The Peculiar Recent Behavior of Unemployment
Why It Matters
The muted rise challenges standard macroeconomic forecasts and suggests labor‑market resilience, forcing policymakers to rethink recession signals and stimulus timing.
Key Takeaways
- •Traditional plucking model shows rapid unemployment spikes during recessions
- •2023‑2026 unemployment rose slowly without any recession
- •Only 2020 COVID shock previously broke this pattern
- •Large fiscal/monetary stimulus and supply shocks drive anomaly
- •Forecast models may need revision to account for gradual rises
Pulse Analysis
Historically, economists have described unemployment as a “plucking model,” a concept popularized by Milton Friedman. In this framework, the jobless rate drifts down during expansions and snaps upward when a recession hits, creating a characteristic saw‑tooth pattern visible in decades of FRED data. The model has served as a cornerstone for macro forecasts, labor‑market risk assessments, and policy timing because its predictability simplifies the link between output gaps and hiring cycles.

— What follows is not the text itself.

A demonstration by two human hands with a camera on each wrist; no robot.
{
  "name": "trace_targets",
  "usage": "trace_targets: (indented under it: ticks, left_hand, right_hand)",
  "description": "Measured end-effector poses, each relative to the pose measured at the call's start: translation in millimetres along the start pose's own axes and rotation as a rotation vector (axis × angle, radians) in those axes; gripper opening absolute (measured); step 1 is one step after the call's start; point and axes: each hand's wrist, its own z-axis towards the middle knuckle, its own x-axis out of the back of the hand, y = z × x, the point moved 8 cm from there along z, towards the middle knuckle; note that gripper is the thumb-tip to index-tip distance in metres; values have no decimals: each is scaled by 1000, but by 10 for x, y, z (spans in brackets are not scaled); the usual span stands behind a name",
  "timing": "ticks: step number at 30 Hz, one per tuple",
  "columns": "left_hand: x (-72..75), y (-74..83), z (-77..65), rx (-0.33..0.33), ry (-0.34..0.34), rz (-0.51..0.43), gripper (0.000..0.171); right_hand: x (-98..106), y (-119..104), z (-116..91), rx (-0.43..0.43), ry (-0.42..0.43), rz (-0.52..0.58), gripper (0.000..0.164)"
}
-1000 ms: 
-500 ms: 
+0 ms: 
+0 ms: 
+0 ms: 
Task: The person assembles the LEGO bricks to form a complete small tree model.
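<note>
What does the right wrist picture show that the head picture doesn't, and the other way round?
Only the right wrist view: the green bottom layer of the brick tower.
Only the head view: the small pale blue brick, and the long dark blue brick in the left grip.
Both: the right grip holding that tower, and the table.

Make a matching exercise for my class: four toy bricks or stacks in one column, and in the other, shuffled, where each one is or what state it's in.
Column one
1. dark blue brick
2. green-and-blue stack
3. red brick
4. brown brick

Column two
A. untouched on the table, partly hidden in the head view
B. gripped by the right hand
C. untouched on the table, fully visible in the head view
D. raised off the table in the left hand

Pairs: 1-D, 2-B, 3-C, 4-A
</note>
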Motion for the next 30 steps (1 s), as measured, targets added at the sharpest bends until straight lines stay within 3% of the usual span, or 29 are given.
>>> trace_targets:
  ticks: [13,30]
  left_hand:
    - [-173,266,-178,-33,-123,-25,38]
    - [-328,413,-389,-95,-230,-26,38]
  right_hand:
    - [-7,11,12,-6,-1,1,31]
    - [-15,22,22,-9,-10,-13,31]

The past three years, however, have disrupted that narrative. Beginning in early 2023, the unemployment rate edged upward from a 50‑year low at a pace measured in tenths of a percentage point per quarter, yet the economy avoided a technical recession. Analysts attribute the anomaly to lingering effects of the massive fiscal stimulus and ultra‑low interest rates deployed after the COVID‑19 downturn, combined with supply‑side shocks such as the 2022 Ukraine‑related energy crunch. These forces kept consumer spending robust and labor demand tight, allowing firms to add workers gradually without triggering the sharp layoffs that typically follow a downturn.
For forecasters and policymakers, the new pattern raises several red flags. Traditional leading indicators that rely on a rapid unemployment spike may now under‑signal emerging weakness, while the labor market’s apparent resilience could mask underlying slack that only materializes under more severe shocks. Adjusting models to incorporate a broader range of stimulus‑driven dynamics and external supply variables will be essential for accurate inflation targeting and for timing future monetary tightening. In short, the “slow‑rise, no‑recession” episode forces a reevaluation of how unemployment trends are interpreted in real‑time decision‑making.